We sailed on, and it was soon the middle of April. Bradley had it on good authority that the Spanish Terra Firma fleet known as the Flota had wintered in Veracruz. It was also known that if the Flota stayed through the year, then she made ready to return in April or so, reaching Havana to acquire more cargo in May and then sailing for Spain in June. From Havana, the Spanish treasure fleets always followed the same route home; and this involved sailing up through the Straits of Florida, until they could catch the westerly winds and cross the ocean.

Since we were early for their arrival at Cuba, Bradley wished to sail south around that island and into the Gulf of Mexico to catch the fleet on its way to Havana. If this failed, we would hover near the port herself, wait until they departed, and chase them north.

Thus we cruised ever westward, until we had passed north of Jamaica. We hugged the southern shore of Cuba, keeping her a thin smudge of grey upon the horizon. Thankfully it was not as boring as crossing the ocean had been, though men in prison are afforded more space – and, I even fancied, more variety in their daily life – than the threescore men crowded together on the North Wind. With every meal, my certainty increased that I would soon grow exceedingly tired of salted pork and fruit washed down with lemon water.

We followed the daily routine.
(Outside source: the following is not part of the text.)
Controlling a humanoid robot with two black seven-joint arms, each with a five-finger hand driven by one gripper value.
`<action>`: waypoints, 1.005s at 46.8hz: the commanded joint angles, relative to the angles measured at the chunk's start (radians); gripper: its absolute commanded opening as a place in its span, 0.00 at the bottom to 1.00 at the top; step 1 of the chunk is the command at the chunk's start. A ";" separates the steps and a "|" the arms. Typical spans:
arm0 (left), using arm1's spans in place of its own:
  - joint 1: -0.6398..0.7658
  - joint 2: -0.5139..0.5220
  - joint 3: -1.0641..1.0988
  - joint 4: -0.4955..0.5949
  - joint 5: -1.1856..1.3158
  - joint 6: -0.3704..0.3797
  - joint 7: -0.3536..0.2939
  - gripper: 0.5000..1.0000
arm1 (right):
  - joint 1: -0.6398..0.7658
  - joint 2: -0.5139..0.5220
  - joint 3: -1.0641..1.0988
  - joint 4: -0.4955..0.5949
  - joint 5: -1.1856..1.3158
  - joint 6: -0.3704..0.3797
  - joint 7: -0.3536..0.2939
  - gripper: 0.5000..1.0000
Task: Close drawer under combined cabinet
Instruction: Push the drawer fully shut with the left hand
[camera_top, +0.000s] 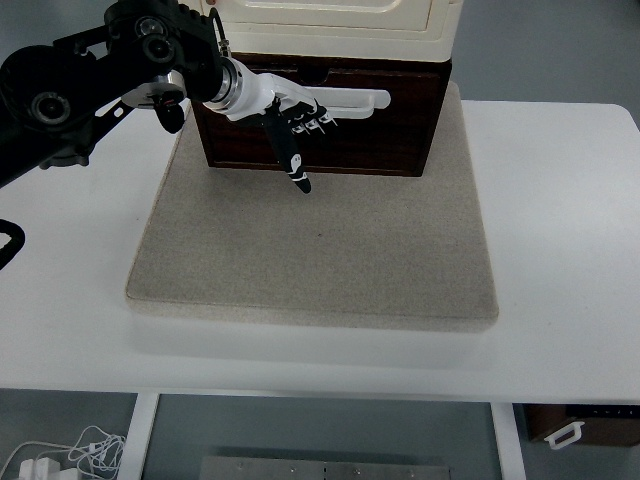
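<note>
A cream cabinet (340, 25) stands at the back of a grey mat (320, 250). Under it sits a dark brown drawer (390, 135) with a white bar handle (350, 98). The drawer front appears about flush with the cabinet base. My left hand (298, 135) comes in from the upper left on a black arm (90, 75). Its white palm rests against the drawer front at the handle's left end. The fingers are relaxed and hold nothing, with one black finger pointing down toward the mat.
The mat lies on a white table (570, 250). A black object (8, 245) pokes in at the left edge. Cables and a white plug (60, 455) lie on the floor below the table's front edge.
</note>
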 joint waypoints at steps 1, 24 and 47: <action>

Every morning we woke and saw to our weapons. Then we swabbed the decks and any available woodwork.

Then we practiced, trained, or in Gaston’s case, engaged in calisthenic exercise. I joined him in this as soon as my strength returned. Then we would while away the rest of the day, sitting about and talking or playing cards. In the evenings, when the sun no longer burned down on us so brightly, the musicians played and there was dancing and general revelry, though with a distinct absence of alcohol. Even if all of us being intoxicated had been advisable, the North Wind did not have a hold large enough to carry the amount of alcohol necessary to keep us drunk.
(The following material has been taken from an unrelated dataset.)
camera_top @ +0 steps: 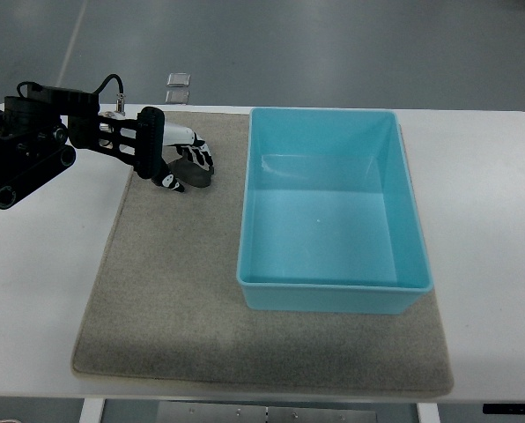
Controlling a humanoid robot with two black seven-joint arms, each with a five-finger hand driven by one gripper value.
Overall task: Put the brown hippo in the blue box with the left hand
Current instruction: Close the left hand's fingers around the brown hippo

There was a pleasing monotony to this life, and I found it reassuring and not confining in its simplicity only because of Gaston. Without him, it would have bored me to stupefaction, and I do not know what I would have done. I was at a loss as to what he had done prior to my arrival, as he seemed driven to converse for hours at a time. Perhaps I was seeing the end result of not having anyone to speak with for many years. I was pleased to be the recipient of so many pent-up words, and I enjoyed having such an avid listener.

He shared my vast fascination with art, and took to questioning me in great detail about what I had been fortunate enough to see in my travels. Thus I talked myself hoarse many an afternoon describing the contents of the collections I had seen. We once spent half a day discussing a painting we both had the opportunity to view, in order to clarify nomenclature and form a common frame of reference. He was not satisfied with mere words in these discussions. If it was a painting, he wanted to know the colors: not by their names, but as hues we could see around us, so that he could vividly picture the piece in his mind.